Le haut commandement militaire camerounais enregistre de nouveaux changements. À travers le décret présidentiel n°2026/263 signé le 3 août, le chef de l’État, Paul Biya, a promu cinq officiers supérieurs au grade de Général de brigade. Cette décision concerne des cadres de la Gendarmerie nationale et de l’Armée de terre, dans le cadre du renouvellement de la hiérarchie militaire.

Au sein de la Gendarmerie nationale, Eloundou E. Mesmin Magloire Aristide est le seul officier concerné par cette promotion. Pour l’Armée de terre, quatre colonels accèdent également au rang de Général de brigade. Il s’agit de Beko’o Abondo Raymond Jean Charles, Nchankou Mbouombouo Njindam Oumar, Epie Ngome Wilson et Mezui Ndo’o Elie Romance.

Conformément au décret présidentiel, ces promotions prennent effet immédiatement et ouvrent droit à l’ensemble des avantages liés à ce nouveau grade, conformément à la réglementation en vigueur.

Des promotions suivies de nominations stratégiques

Au-delà de l’élévation en grade, plusieurs de ces officiers ont aussitôt été appelés à exercer de nouvelles responsabilités au sein de l’appareil sécuritaire.

Le nouveau Général de brigade Eloundou E. Mesmin Magloire Aristide quitte ainsi ses fonctions de Directeur général adjoint de la Direction générale de la Recherche extérieure (DGRE), le service de renseignement extérieur et de contre-espionnage du Cameroun. Il est désormais nommé Directeur central de l’Administration et de la Logistique au Secrétariat d’État à la Défense chargé de la Gendarmerie nationale (SED/CGN), un poste clé dans la gestion des ressources de cette institution.

De son côté, le Général de brigade Beko’o Abondo Raymond Jean Charles hérite du commandement de la Garde présidentielle, une unité hautement stratégique chargée de la sécurité du chef de l’État et des principales institutions de la République.

Une pratique bien établie dans l’organisation militaire

Cette succession de promotions et de nominations s’inscrit dans une pratique récurrente au sein des Forces de défense camerounaises. Les élévations au grade de Général précèdent généralement l’attribution de responsabilités plus importantes, permettant aux officiers promus d’occuper des fonctions correspondant à leur nouveau rang.

Le fait que plusieurs décrets aient été signés le même jour confirme la volonté des autorités de procéder simultanément à une réorganisation du commandement militaire, afin d’assurer la continuité des responsabilités au sein des différentes composantes des Forces de défense.

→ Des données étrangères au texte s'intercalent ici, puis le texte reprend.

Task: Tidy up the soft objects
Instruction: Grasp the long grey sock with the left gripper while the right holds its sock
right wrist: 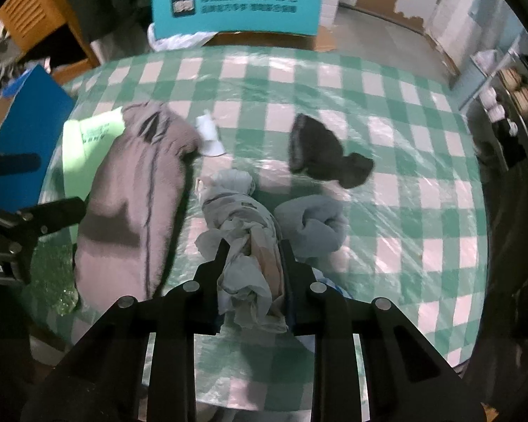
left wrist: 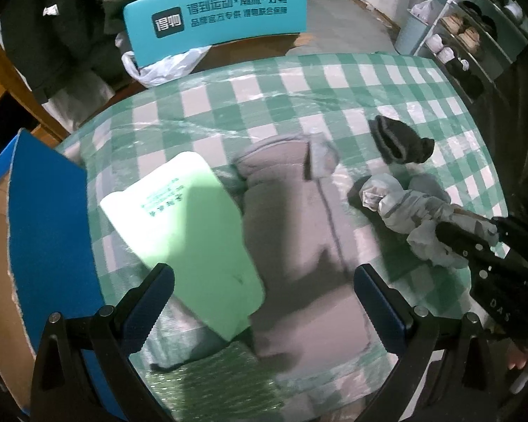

Ces décisions interviennent dans un contexte marqué par les interrogations persistantes autour de l’absence prolongée d’apparitions publiques du président Paul Biya. Si aucune indication officielle ne permet d’établir un lien entre cette situation et les récentes nominations, ces mouvements témoignent néanmoins de la poursuite normale du fonctionnement des institutions militaires.

À travers cette nouvelle série de promotions, le chef suprême des armées confirme sa volonté de renouveler certains échelons du commandement, tout en consolidant les dispositifs de défense et de sécurité du pays. Ces ajustements devraient contribuer à renforcer l’efficacité opérationnelle des différentes unités concernées et à assurer la continuité de la chaîne de commandement au sein des Forces de défense camerounaises.